Transportation minister Shirley Bond is defending a move to consider fixing up the antiquated Pattullo Bridge rather than tearing it down and building a replacement.
A refurbishment of the existing 73-year-old bridge – which is far narrower than modern standards allow and the site of many fatal crashes over the years – would avoid the prickly political issue of putting tolls on a new replacement bridge between Surrey and New Westminster.
“All of us want to work to build a structure for the long term that’s safe,” Bond said. “We also do need to consider the impact of tolls.”
Both Bond and previous transportation minister Kevin Falcon had pledged to seek ways to avoid making the Pattullo the third toll bridge over the Fraser, leaving the Alex Fraser Bridge as the nearest free alternative.
TransLink had committed in 2008 to build a new six-lane bridge and planning has been underway since then on the basis it would be financed through tolls.
But public hearings on how a new Pattullo would connect with area roads last fall were postponed after the decision to re-examine options to refurbish the existing bridge instead of building new.
Bond denied her ministry directed TransLink to re-examine the issue, adding it was “a mutual decision” of staff from both agencies who sit on a technical steering committee.
“I don’t think a new bridge is off the table at all,” she said. “TransLink is doing the due diligence necessary before proceeding with what could turn out to be a billion-dollar project.”
TransLink has jurisdiction over the Pattullo and will make the final decisions on what to build, she added.
The ministry has also questioned the scope of the plan to build a new bridge, particularly whether a six-lane bridge is justified or whether a four-lane span is sufficient.
“We want best value for taxpayer dollars and we want safety,” Bond added.
Surrey Mayor Dianne Watts says a new bridge is required, adding she’s concerned a renovation of the old one might add only 10 years life and leave taxpayers on the hook for an expensive replacement later on.
“You’re just buying some time,” she said. “At the end of the day, that bridge does need to be replaced.”
But Watts said a careful reassessment of the assumptions and plans made to date may be wise, adding she looks forward to seeing any justification for fixing rather than replacing the Pattullo.
Watts also doesn’t want to see the bridge tolled and continues to advocate for a new policy of “fair tolling” in the region.
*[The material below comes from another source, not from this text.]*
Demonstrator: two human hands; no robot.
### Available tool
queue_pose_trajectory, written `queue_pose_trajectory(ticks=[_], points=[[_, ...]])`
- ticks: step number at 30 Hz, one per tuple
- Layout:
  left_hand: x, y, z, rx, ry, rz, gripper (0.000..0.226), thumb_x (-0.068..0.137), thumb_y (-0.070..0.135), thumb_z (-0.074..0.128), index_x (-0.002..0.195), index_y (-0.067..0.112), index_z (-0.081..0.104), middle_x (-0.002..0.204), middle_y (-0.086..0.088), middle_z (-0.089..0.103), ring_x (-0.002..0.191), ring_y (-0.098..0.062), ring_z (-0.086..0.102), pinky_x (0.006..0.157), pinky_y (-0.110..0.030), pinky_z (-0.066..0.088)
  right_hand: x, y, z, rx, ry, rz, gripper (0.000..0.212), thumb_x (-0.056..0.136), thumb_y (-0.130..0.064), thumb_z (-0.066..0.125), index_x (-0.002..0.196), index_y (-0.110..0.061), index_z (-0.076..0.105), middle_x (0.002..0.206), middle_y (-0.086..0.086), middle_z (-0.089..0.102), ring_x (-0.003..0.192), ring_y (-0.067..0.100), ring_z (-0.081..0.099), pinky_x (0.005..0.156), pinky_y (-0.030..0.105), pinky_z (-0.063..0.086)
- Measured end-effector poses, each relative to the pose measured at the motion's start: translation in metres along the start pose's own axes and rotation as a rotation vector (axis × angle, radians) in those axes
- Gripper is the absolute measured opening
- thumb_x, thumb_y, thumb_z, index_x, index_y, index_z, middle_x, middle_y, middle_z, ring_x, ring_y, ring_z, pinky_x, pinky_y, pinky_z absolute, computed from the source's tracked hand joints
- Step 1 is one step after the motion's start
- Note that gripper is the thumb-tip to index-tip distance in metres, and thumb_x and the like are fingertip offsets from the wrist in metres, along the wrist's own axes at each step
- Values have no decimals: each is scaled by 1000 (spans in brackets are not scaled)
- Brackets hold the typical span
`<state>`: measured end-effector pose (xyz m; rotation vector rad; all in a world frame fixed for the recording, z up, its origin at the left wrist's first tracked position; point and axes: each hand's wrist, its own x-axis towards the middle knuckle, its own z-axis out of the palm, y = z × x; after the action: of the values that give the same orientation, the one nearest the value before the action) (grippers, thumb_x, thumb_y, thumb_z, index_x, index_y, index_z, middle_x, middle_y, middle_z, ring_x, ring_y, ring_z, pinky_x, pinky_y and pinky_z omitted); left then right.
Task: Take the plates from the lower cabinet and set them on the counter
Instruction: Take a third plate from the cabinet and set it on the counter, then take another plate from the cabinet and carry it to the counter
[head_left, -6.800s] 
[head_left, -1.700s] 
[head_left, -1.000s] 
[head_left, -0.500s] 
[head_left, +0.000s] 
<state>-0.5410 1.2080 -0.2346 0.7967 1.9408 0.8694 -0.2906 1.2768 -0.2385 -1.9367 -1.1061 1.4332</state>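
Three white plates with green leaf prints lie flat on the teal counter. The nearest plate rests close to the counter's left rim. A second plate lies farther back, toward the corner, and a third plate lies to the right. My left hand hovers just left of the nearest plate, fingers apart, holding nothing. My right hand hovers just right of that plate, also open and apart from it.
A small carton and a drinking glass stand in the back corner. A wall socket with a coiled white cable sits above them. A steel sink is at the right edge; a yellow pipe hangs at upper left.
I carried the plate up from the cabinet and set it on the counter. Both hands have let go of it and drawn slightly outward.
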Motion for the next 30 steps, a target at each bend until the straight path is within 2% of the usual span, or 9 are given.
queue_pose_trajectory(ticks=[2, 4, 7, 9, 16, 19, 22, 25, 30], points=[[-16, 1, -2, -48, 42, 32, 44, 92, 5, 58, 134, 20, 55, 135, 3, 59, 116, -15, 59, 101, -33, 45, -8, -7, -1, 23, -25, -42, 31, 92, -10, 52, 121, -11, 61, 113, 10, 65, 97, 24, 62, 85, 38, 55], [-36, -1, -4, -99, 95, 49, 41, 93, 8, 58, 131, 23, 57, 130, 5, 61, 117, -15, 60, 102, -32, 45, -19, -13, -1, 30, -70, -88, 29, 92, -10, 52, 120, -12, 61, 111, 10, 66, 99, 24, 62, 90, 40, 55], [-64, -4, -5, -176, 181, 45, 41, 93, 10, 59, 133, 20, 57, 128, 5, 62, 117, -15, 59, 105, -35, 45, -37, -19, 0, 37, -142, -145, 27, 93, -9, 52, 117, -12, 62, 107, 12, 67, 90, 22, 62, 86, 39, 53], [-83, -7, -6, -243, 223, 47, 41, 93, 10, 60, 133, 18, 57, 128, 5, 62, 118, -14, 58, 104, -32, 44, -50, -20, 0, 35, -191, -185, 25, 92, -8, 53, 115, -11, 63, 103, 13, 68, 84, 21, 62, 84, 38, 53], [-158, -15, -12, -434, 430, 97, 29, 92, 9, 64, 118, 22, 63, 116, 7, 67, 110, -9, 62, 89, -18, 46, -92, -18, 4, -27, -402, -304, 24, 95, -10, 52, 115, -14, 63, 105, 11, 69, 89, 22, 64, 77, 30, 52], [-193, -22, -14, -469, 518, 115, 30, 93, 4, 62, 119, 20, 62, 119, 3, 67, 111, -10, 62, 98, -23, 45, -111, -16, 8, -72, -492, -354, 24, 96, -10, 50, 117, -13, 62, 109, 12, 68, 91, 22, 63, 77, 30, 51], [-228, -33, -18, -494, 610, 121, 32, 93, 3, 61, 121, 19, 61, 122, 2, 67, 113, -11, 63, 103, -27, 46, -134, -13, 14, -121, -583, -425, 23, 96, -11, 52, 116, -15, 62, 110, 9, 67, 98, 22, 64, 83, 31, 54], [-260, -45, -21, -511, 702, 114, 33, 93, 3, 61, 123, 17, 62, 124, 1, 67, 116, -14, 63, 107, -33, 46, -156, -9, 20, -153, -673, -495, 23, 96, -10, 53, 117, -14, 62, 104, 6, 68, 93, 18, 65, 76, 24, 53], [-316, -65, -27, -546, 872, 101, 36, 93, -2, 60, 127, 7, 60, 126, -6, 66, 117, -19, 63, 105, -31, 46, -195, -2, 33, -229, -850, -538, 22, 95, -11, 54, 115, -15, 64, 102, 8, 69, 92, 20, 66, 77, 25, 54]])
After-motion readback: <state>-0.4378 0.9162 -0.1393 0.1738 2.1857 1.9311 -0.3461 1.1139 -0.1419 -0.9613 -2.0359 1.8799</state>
Past studies looked at options like adding a median barrier and banning trucks or reducing the Pattullo to three lanes with a counterflow, like the Lions Gate Bridge.
TransLink was advised to build a new bridge and that the existing one would last at most another 50 years.
Surrey Board of Trade CEO Anita Patil Huberman said the bridge must be replaced without delay.
“This bridge is a key arterial connector in a region that is and will continue to experience explosive growth with the obvious impact on road transportation and transit,” she said.
Some critics are happy the bridge building plan is on hold and may be scrapped.
Freeway expansion opponent Eric Doherty, of the group Gateway Sucks, called it great news.
“This is a case of misplaced priorities,” he said. “We can’t be expected to spend a billion dollars on a new bridge that’s not really needed when there isn’t enough money to do the Evergreen Line or rapid transit on King George (Boulevard) in Surrey.”
Doherty said it’s been unclear so far how a six-lane Pattullo replacement was going to work on the New Westminster side without demolishing houses to punch through new lanes.
He said any delay on the Pattullo will give more opportunity to reconsider the related North Fraser Perimeter Road and United Boulevard extension that he said are opposed by significant numbers of New Westminster residents.